◆ What you should do ◆
Establish how many lines in the records below include the word "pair"; respond with that number only.

[Opening Input records section]

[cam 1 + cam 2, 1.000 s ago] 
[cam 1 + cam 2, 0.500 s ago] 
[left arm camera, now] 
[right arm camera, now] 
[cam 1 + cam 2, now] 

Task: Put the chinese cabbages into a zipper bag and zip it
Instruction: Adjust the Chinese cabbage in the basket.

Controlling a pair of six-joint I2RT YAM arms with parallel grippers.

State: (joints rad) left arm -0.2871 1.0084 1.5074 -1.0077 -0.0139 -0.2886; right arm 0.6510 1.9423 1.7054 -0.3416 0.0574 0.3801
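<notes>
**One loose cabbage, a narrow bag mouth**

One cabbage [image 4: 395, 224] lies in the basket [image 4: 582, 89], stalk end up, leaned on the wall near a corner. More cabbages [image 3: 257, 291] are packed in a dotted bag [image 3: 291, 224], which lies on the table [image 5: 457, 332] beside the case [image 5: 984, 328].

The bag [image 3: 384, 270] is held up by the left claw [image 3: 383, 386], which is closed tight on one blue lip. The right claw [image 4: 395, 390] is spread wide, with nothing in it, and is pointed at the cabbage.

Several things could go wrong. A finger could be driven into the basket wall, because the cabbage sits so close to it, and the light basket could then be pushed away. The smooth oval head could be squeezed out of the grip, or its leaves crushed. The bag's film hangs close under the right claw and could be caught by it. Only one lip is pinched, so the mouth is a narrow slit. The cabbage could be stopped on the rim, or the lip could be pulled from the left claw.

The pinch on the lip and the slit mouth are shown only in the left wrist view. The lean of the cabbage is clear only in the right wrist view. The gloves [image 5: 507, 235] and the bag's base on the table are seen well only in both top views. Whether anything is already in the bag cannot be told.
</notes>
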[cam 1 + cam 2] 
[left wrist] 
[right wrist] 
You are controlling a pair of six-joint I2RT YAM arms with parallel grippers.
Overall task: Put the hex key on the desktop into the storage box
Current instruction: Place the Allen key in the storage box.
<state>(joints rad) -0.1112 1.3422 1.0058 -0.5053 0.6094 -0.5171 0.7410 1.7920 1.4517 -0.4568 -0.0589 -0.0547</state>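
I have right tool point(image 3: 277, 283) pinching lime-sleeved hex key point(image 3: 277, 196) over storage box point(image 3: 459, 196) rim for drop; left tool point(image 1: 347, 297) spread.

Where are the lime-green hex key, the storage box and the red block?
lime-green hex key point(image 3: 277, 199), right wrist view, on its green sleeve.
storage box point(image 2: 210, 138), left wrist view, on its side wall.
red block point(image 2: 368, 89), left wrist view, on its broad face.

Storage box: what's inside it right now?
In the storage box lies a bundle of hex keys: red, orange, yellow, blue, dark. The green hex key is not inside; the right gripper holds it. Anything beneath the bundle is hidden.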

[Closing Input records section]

◆ Written reply ◆
2